Può essere inutile, oggi, nel parlare di un artista che proviene da un altro paese, da un’altra cultura rispetto a quella nella quale si è inserito, prendere in esame il suo lavoro come frutto di un incrocio di storie e visioni differenti, dato che il mondo in cui viviamo ha ridotto le distanze e reso le posizioni individuali il frutto di complesse reti di relazioni.
Si tratta però di un dato che non si può tralasciare, anche perché, nel caso di Tetsuro Shimizu – che dal 1° al 28 febbraio allo Spazio d’Arte Scoglio di Quarto presenta la sua nuova mostra “Polifonia di colore” a cura di Francesco Tedeschi – come artista ha avuto una prima formazione in Giappone, dove ha anche effettuato le sue prime mostre, e solo all’età di quasi trent’anni si è trasferito, con la moglie Ayako Nakamiya, anche lei pittrice, a Milano…Anzi all’Accademia di Brera, si dovrebbe dire, luogo nel quale ha avuto modo di incontrare artisti e persone che non solo l’hanno accolto e apprezzato, ma hanno avuto un ulteriore ruolo formativo nei suoi confronti.

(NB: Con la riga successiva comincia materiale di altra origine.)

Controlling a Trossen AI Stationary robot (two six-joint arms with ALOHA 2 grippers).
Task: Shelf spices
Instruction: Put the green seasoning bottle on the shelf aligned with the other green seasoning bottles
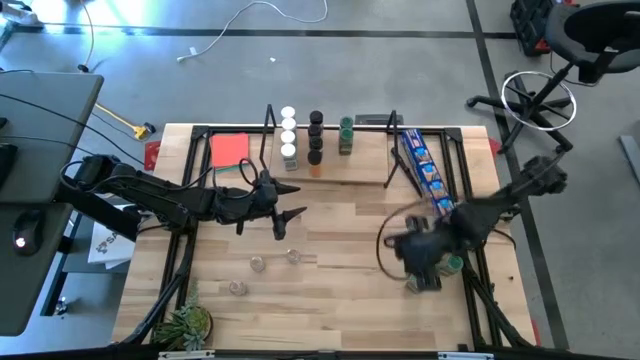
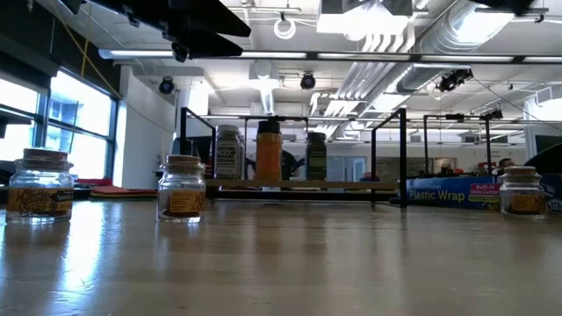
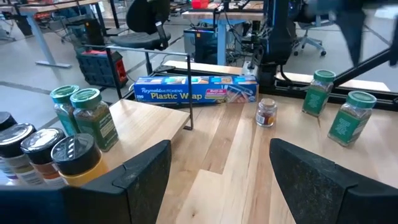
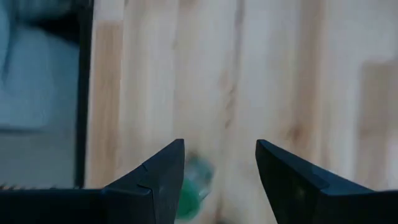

Se da Oriente viene la sua attenzione per l’impermanenza, la finezza, ma anche la sensibilità per colori e spazi che si creano nei gesti e nell’unione di due modi opposti di concepire la forma mobile ed espansiva del colore e la decisa energia delle fenditure che incidono le sue superfici, dall’Occidente provengono le riflessioni interne, magari non volute o non del tutto coscientizzate, che lo pongono ormai dentro un’altra storia, rispetto a quella di partenza. Storia che è quella di una pittura che riprende a essere territorio espressivo e narrativo, dopo i passaggi che hanno spinto la pittura nell’ambito delle tautologiche rappresentazioni del suo alfabeto linguistico.
Credo infatti che per avvicinare l’opera di Shimizu non sia fuori luogo richiamare le posizioni della pittura analitica, degli autori francesi di Support-Surface e di quegli artisti europei che hanno reso il dipingere un fattore mentale, decostruendone le ragioni.
Il rapporto con queste situazioni non è diretto, ma mediato. Mediato da quegli artisti, tutti dichiaratamente “pittori”, con i quali si è rivelata, tra gli anni Ottanta e Novanta, con Tetsuro una forte affinità.
E penso qui a Gottardo Ortelli, a Italo Bressan, a Claudio Olivieri, a Mario Raciti, che insieme ad altri, in quel periodo, che si protrae per alcuni di loro ancora nel presente, avevano riaperto la possibilità di ricorrere al segno e al colore non come derivazioni di un processo di pensiero, ma come fonte di stupore, motivo di esplorazione dell’interiorità attraverso la sua valenza visiva e sensoriale, qualcosa insomma che vuole unire ragione e sentimento.